EXERCISE INSTRUCTIONS -> From the data below, repeat exactly the lines from the line with "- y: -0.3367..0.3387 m" to the line with "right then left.", both included.

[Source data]
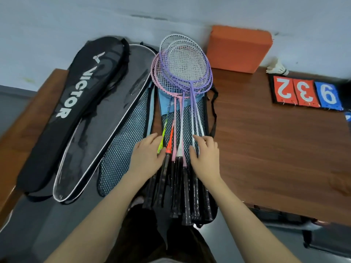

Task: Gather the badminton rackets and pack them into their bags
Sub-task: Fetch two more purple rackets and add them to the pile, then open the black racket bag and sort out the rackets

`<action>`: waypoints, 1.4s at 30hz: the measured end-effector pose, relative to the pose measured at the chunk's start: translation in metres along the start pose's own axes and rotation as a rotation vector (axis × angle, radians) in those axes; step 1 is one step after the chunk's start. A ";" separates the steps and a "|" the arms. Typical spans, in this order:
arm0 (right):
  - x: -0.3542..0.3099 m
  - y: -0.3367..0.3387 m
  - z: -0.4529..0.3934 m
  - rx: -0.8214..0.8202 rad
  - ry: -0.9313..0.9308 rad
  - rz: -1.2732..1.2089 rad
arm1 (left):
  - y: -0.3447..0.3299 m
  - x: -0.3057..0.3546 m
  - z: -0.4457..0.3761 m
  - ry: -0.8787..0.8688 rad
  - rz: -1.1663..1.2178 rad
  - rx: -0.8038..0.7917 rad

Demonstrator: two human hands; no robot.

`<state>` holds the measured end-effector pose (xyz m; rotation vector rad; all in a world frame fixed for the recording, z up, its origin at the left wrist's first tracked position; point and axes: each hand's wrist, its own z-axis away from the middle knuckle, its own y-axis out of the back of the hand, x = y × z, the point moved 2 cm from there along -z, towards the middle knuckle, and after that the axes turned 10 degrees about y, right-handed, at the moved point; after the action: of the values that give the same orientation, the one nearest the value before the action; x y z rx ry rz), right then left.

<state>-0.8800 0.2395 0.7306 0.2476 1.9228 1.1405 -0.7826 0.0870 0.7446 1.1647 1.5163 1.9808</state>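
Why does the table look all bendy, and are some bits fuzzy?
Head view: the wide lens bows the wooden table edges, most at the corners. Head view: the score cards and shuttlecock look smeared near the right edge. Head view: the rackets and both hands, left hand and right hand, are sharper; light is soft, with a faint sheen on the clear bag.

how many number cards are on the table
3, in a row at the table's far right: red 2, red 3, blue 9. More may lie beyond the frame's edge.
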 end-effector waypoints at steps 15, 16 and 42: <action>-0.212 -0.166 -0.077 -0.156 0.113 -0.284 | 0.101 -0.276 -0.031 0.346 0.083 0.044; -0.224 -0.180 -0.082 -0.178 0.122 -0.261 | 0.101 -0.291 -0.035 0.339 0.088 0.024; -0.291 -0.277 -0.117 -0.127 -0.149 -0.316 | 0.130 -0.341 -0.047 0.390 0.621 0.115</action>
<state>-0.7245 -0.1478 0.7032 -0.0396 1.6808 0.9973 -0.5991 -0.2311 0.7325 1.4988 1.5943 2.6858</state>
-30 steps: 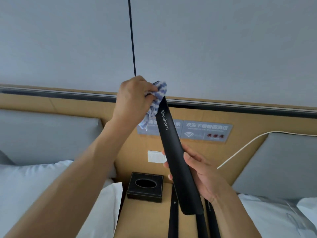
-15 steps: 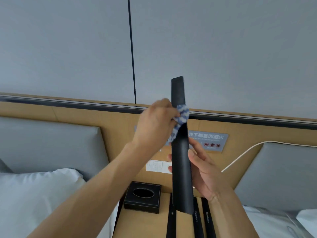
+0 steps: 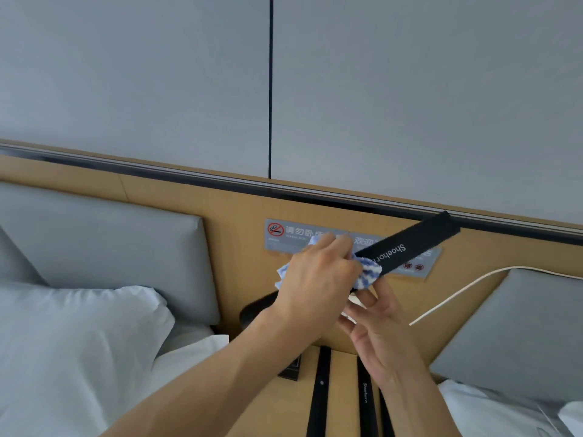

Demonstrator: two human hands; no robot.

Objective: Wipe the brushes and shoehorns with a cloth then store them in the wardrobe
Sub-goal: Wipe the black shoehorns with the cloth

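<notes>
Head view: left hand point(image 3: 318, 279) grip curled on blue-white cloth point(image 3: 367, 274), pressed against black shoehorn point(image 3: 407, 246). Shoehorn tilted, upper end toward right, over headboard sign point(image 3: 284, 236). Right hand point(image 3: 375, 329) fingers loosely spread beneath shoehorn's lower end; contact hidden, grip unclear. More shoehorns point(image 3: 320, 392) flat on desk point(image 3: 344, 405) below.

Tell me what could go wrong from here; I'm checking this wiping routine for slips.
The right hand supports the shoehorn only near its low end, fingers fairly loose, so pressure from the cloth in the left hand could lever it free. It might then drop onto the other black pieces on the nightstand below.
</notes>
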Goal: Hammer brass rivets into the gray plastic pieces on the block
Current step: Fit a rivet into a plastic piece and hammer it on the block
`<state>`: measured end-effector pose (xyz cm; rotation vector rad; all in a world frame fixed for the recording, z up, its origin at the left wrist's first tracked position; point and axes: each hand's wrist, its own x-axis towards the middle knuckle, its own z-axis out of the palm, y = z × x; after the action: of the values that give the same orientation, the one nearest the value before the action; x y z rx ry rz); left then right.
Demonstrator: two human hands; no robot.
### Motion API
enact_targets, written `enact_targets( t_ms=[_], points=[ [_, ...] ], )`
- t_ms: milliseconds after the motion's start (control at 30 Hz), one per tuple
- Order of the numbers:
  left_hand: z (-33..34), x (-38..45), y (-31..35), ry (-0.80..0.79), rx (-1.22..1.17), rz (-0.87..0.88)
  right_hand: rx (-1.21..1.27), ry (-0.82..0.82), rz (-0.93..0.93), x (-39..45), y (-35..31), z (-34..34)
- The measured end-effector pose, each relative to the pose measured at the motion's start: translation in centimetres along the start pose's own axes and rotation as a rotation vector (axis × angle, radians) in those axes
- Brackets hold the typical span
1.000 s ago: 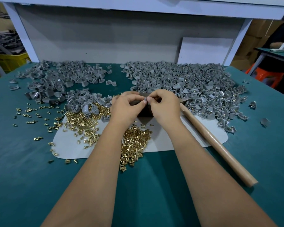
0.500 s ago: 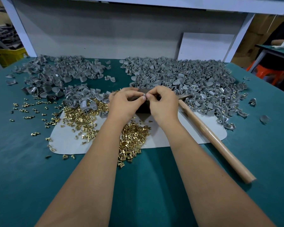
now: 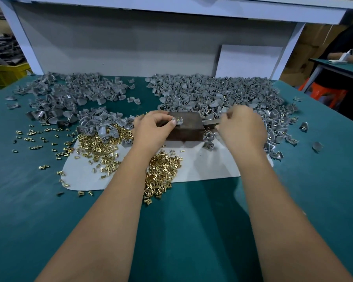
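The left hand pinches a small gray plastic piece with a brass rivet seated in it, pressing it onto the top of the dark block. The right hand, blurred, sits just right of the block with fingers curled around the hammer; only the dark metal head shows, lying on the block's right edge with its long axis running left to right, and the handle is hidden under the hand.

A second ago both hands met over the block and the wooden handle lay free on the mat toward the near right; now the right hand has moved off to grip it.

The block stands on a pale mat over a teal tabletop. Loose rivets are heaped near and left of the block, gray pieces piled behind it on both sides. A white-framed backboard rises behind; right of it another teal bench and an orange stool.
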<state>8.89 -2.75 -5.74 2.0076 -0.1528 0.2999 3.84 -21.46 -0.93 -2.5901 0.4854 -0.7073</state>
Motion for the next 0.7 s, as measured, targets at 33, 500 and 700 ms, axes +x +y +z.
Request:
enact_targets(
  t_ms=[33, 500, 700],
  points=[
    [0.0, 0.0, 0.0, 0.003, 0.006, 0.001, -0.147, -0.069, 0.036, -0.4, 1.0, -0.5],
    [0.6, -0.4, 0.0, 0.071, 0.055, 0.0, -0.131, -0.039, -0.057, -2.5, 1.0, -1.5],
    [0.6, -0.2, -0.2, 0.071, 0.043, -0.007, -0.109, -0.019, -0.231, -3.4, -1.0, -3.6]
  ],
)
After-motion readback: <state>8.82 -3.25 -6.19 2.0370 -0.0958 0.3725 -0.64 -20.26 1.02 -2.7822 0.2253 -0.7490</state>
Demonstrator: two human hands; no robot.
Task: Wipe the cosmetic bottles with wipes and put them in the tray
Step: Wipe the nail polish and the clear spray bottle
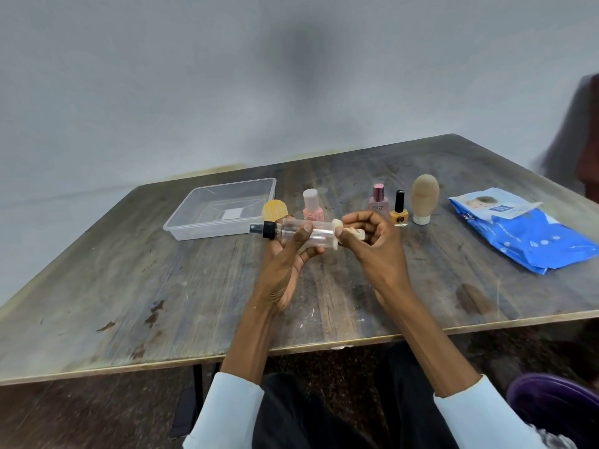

ANSWER FOR THE TASK ->
  - y: -0.3367..0.3387 m
  - z: -0.4529..0.3934 m
  - rx: -0.8214..0.8202 rad
  - ry: -0.9313..0.9308 rad
  - rz: -1.2732..1.2089 rad
arm1 (left):
  - y: -0.3447..0.3299 m
  - x: -0.3057..0.3546 m
  - z: -0.4457..0.3761 m
  - ry: -0.8787..0.8688 rad
  - rz: -1.1663..1.2178 rad
  - rx: -0.8038..0.7917 rad

Demonstrator: two human hands; no robot.

`<state>` holds the measured end-effector pose (xyz m; rotation vector rad; all in a world frame fixed for the recording, z up, its origin at the left wrist's first tracked position; point and axes: each hand's wrist, its own z-axis away from the middle knuckle, its own y-axis out of the back of the hand, x = y × z, the point moved 2 cm from there along -z, towards the middle knuckle, and after that the axes turned 10 degrees about y, right-handed, at the moved point; after the action: of the values that give the same orientation, the one nearest the value before the action; x y z rx ry rz), right then left.

Nothing more is needed for this answer.